• _What needs to be done_: The expected answer is the set of lines in the data below between the line holding "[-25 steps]" and the line holding "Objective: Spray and", inclusive, written out exactly.
[[ Input data, beginning ]]
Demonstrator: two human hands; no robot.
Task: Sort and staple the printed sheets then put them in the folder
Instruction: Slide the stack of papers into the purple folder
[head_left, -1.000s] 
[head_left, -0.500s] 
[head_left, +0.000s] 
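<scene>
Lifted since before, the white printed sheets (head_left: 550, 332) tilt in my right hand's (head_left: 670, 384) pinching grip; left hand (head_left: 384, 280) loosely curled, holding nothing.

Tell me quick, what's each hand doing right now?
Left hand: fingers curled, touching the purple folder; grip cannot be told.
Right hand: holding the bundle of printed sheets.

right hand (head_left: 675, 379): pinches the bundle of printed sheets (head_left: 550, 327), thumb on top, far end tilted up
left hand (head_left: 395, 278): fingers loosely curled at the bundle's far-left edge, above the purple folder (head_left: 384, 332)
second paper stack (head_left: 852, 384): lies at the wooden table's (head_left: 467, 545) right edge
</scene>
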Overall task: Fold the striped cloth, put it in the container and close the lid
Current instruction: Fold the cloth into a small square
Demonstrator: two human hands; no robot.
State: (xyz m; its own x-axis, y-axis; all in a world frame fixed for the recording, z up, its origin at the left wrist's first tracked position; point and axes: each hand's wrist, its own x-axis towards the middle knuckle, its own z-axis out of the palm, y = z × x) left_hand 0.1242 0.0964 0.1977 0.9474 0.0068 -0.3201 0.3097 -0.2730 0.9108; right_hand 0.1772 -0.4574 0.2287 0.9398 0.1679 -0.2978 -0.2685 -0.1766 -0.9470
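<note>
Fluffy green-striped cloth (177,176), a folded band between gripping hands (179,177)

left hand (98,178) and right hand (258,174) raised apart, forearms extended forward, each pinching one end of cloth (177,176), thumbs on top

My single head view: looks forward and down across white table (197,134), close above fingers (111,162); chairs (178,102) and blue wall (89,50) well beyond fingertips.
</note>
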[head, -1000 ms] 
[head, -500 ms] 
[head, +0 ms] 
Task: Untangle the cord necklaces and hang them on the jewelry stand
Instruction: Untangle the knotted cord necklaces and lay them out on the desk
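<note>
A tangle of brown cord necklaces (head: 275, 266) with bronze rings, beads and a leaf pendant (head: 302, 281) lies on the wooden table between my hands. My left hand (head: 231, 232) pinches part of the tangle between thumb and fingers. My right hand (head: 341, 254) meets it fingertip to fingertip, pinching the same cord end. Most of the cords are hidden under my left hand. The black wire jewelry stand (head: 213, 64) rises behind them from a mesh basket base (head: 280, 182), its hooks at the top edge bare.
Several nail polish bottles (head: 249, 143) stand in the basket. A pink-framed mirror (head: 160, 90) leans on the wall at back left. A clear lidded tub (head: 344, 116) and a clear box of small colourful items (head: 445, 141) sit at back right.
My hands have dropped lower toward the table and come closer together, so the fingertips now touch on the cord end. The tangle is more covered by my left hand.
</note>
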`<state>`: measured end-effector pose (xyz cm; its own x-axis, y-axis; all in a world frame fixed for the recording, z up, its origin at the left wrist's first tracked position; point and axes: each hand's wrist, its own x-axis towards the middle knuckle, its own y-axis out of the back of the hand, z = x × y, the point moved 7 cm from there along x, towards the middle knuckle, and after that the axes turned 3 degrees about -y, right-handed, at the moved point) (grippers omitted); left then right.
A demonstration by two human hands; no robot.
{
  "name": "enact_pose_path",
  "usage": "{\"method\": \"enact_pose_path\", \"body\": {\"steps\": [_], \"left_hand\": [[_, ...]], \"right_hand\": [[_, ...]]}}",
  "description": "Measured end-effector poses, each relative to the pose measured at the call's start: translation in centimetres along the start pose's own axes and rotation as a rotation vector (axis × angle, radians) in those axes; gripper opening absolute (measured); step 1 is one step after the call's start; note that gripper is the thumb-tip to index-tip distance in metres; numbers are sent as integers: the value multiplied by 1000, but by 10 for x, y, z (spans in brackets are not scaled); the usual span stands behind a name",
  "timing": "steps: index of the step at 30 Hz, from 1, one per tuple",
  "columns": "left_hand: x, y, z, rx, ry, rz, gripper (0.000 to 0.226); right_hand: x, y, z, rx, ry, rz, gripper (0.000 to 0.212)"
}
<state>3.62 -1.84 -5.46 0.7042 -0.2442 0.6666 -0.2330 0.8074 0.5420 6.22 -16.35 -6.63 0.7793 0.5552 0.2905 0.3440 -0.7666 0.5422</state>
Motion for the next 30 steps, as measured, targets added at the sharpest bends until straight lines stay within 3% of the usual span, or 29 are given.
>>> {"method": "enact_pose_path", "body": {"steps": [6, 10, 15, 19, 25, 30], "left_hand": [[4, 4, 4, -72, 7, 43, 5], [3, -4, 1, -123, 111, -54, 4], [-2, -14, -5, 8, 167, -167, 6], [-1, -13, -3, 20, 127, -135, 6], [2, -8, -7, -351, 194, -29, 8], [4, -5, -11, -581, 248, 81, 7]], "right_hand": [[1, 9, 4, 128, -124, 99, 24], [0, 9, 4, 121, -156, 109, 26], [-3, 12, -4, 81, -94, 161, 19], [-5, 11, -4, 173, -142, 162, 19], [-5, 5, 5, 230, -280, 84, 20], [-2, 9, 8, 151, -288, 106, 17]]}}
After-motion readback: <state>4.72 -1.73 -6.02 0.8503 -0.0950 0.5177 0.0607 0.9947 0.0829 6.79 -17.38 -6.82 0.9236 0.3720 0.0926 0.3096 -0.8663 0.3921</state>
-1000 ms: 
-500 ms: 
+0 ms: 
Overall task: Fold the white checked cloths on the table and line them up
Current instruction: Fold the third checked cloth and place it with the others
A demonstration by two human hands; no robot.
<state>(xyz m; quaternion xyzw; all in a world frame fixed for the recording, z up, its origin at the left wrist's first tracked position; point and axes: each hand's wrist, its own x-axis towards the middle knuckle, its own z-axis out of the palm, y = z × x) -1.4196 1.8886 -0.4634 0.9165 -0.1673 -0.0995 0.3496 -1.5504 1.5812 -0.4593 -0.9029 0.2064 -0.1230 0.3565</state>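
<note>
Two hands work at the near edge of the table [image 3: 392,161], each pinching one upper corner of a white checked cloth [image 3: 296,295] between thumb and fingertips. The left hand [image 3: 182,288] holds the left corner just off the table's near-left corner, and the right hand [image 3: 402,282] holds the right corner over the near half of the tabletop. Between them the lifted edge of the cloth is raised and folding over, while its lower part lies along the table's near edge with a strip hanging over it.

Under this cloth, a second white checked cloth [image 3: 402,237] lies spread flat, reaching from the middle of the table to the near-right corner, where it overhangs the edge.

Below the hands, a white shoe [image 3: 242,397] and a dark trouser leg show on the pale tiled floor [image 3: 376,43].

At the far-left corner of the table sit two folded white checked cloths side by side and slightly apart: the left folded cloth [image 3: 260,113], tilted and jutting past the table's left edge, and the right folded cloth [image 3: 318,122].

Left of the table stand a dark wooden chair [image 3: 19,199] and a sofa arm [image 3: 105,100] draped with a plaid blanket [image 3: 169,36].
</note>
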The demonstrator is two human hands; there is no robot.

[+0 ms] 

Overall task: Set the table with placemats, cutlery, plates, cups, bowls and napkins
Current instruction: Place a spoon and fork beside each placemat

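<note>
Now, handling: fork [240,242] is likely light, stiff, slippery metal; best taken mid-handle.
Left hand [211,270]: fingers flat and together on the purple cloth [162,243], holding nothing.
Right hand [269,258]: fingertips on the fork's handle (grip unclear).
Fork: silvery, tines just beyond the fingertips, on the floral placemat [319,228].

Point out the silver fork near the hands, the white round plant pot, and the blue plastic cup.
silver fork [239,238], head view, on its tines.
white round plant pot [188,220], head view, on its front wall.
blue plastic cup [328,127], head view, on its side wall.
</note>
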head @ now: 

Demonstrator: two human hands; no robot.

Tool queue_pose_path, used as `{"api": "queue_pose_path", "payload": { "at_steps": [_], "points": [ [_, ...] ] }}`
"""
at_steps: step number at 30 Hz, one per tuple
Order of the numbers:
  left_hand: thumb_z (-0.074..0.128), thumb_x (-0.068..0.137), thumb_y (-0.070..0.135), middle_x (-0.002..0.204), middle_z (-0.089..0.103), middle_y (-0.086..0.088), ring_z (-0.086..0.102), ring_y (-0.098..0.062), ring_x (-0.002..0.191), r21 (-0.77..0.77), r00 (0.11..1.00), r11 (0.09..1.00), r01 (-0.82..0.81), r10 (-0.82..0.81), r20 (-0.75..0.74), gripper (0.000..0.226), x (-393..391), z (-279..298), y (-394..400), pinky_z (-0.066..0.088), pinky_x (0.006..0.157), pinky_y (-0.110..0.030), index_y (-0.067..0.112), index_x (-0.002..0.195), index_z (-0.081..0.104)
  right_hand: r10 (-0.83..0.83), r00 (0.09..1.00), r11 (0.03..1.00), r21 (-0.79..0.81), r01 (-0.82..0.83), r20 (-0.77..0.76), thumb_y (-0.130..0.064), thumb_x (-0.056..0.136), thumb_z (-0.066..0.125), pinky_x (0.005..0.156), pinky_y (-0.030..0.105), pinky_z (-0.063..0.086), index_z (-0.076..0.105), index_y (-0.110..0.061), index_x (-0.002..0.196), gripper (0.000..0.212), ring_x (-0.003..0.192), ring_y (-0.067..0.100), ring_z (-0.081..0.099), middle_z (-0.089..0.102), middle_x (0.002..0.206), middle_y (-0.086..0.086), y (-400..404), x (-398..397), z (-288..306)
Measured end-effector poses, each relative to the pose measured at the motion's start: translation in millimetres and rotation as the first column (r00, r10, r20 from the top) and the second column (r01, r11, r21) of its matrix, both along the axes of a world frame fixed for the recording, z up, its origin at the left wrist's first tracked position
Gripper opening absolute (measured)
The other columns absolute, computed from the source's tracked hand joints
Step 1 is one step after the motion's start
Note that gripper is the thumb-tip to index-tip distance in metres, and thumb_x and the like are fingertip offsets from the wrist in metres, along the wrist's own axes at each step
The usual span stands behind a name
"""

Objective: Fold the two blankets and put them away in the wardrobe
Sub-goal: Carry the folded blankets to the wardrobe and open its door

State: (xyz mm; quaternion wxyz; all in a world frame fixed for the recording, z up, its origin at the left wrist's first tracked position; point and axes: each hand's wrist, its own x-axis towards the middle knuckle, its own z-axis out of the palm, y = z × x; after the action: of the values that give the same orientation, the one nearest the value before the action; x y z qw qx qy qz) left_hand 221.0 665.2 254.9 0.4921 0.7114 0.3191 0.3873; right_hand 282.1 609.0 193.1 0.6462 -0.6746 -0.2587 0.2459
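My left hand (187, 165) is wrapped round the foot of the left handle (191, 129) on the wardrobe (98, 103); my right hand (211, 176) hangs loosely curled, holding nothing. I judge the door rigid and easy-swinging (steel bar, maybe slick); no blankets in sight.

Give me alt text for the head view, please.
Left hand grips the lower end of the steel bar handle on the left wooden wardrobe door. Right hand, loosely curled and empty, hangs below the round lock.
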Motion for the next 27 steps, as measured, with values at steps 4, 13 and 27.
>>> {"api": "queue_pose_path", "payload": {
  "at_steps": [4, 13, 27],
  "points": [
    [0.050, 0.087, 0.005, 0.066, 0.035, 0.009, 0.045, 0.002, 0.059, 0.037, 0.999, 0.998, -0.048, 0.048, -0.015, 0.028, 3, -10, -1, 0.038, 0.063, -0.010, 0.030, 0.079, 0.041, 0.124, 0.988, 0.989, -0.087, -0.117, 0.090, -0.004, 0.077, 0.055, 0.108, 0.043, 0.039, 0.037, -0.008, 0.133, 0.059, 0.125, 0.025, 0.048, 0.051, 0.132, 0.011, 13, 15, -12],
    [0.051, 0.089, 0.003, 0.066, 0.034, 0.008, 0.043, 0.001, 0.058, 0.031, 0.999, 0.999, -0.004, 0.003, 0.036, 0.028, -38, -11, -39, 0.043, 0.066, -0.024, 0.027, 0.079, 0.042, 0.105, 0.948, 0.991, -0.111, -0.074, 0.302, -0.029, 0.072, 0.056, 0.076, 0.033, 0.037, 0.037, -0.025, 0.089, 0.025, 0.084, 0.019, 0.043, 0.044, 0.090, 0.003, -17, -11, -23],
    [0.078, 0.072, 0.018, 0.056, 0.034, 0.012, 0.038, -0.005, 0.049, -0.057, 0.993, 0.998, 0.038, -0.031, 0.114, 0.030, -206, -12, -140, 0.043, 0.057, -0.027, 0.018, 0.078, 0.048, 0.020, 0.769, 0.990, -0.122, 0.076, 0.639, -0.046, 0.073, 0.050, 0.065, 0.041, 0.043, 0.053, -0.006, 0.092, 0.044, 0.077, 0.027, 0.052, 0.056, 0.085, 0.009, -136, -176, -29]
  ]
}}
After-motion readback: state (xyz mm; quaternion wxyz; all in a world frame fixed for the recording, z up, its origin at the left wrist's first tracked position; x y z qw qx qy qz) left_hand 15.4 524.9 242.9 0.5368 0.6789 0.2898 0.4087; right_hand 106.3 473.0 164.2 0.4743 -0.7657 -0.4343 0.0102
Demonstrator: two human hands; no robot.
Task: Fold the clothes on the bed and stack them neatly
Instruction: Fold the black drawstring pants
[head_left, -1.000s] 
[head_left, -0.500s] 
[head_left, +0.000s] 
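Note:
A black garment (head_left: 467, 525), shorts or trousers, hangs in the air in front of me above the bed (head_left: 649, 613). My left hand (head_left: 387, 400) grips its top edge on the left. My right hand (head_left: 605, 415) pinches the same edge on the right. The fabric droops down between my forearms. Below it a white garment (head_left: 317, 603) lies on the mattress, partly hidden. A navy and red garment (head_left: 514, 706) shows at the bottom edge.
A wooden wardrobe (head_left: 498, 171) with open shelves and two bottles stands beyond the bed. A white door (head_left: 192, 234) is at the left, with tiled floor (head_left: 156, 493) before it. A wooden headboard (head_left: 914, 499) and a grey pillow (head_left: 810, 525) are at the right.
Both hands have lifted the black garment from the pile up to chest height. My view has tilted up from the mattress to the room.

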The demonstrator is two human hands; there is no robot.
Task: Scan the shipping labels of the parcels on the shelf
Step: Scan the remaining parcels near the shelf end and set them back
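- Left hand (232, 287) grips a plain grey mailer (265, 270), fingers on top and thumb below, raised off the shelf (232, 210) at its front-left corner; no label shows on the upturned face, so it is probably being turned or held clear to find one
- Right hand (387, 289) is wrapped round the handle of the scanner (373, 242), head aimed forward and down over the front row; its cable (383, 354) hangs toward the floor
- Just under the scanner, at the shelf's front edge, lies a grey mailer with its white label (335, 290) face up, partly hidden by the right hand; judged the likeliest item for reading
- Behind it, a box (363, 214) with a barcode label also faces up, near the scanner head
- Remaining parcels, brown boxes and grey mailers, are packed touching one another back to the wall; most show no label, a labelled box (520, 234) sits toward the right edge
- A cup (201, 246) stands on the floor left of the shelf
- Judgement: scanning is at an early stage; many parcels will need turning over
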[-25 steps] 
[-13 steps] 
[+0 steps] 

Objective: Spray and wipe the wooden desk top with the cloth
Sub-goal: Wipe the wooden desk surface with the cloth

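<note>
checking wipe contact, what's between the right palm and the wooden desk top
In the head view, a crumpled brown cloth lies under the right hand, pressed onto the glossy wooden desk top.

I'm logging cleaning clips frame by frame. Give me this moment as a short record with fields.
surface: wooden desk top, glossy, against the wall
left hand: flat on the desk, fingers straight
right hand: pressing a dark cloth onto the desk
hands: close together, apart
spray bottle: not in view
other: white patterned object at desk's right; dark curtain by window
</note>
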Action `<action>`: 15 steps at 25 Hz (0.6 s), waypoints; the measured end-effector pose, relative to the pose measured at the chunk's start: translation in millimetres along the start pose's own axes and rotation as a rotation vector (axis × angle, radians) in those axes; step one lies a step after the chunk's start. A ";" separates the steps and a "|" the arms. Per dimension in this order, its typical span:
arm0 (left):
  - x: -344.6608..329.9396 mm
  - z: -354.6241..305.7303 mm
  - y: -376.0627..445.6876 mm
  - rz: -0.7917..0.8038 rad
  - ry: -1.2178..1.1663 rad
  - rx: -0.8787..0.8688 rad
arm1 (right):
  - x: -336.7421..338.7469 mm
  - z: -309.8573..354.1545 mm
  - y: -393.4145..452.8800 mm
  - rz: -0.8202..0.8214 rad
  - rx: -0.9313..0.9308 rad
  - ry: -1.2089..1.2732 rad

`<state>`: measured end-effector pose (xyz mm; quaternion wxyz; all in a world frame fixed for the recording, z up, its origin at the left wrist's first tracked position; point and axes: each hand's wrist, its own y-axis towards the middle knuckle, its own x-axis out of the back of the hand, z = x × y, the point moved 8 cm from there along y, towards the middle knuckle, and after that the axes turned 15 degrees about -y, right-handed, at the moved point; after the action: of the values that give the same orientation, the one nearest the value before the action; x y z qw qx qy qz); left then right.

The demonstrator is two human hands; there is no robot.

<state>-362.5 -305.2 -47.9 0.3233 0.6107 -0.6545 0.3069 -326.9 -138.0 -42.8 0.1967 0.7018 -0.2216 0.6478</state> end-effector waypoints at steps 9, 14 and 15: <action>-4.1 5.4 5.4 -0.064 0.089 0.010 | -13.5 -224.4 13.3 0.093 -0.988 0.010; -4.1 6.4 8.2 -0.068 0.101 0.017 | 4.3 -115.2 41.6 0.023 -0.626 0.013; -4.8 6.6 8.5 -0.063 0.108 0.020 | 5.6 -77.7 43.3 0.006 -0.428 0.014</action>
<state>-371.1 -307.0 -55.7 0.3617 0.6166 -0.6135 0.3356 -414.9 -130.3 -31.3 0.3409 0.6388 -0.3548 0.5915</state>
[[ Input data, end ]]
• _Answer to the problem_:
[-25 steps] 
[-13 steps] 
[+0 steps] 

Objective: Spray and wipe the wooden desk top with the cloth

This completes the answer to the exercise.